531 - Intratracheal Administration of Budesonide Mixed with Surfactant for Bronchopulmonary Dysplasia in Preterm Infants: A Systematic Review and Meta-analysis
Sunday, April 26, 2026
9:30am - 11:30am ET
Publication Number: 3512.531
Yohei Minamitani, Kumamoto City Hospital, Kumamoto, Kumamoto, Japan; Kana Saito, Tokai University, Isehara, Kanagawa, Japan; Naoyuki Miyahara, saitama medical center, kawagoe, Saitama, Japan; Masayo Kanai, Saitama Medical Center, Kawagoe, Saitama, Japan; Fumihiko Namba, Saitama Medical Center, Saitama Medical University, Kawagoe, Saitama, Japan
MD, PhD Kumamoto City Hospital Kumamoto, Kumamoto, Japan
Background: Bronchopulmonary dysplasia (BPD) remains a major cause of long-term respiratory and neurodevelopmental morbidity in preterm infants. Systemic corticosteroids reduce BPD risk but may increase intestinal perforation and cerebral palsy. Several small randomized controlled trials (RCTs) have reported that intratracheal administration of budesonide (BUD) mixed with pulmonary surfactant (PS) reduces the composite outcome of BPD or death without adverse effects. However, two recent large multicenter RCTs found no significant benefit, leaving the efficacy of BUD mixed with PS uncertain. Objective: To systematically review and meta-analyze RCTs evaluating the efficacy of intratracheal BUD mixed with PS for the prevention of BPD in preterm infants. Design/Methods: A comprehensive literature search was conducted in CENTRAL, CINAHL, ClinicalTrials.gov, Embase, MEDLINE, PubMed, and WHO ICTRP on March 22, 2025, supplemented by manual searches of relevant references. Four investigators independently screened, selected, and extracted data. Eligible studies were RCTs comparing BUD + PS with PS alone in infants born at < 37 weeks' gestation. The primary outcome was BPD36, defined as the need for supplemental oxygen or respiratory support at 36 weeks' postmenstrual age (PMA). Data were pooled using random-effects meta-analysis, and the certainty of evidence was assessed with the GRADE approach. The review followed the Cochrane Handbook and PRISMA guidelines. Results: Of 267 records identified, 13 RCTs involving 3,177 infants met inclusion criteria. Overall, BUD + PS significantly reduced BPD36 compared with PS alone (n=3,147; risk ratio [RR] 0.65, 95% CI 0.51-0.83), with substantial heterogeneity (I²=77%). Subgroup analysis by timing of initial intervention revealed that BUD + PS administered within 4 hours of birth significantly reduced BPD36 (n=805; RR 0.53, 95% CI 0.40-0.70; moderate certainty), whereas no significant difference was observed in studies where the initial dose could be administered beyond 4 hours of life (n=1,890; RR 0.98, 95% CI 0.91-1.07; high certainty).
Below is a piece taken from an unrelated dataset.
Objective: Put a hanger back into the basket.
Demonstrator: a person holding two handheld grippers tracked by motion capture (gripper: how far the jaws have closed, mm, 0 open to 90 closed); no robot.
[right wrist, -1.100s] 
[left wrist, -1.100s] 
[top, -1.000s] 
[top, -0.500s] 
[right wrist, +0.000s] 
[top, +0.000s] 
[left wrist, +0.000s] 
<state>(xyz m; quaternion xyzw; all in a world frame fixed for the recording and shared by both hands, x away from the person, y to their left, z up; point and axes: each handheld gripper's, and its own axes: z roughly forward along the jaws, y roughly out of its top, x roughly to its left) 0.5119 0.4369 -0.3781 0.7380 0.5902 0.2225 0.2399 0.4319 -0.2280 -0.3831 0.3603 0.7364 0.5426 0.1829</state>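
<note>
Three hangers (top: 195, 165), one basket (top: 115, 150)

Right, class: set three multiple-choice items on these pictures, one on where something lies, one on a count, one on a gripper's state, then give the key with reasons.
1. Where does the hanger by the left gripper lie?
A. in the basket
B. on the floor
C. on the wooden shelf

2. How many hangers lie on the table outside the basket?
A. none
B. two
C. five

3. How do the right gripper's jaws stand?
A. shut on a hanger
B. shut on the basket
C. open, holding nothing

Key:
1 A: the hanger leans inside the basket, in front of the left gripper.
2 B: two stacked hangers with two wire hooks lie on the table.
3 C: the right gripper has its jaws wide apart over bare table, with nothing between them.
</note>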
Conclusion(s): Intratracheal administration of BUD mixed with PS within 4 hours of birth may reduce the incidence of BPD, whereas no beneficial effect was found in studies where the initial dose could be administered beyond 4 hours of life. Further well-powered RCTs focusing on early intervention are warranted to clarify the optimal timing and confirm the efficacy of this strategy for BPD prevention.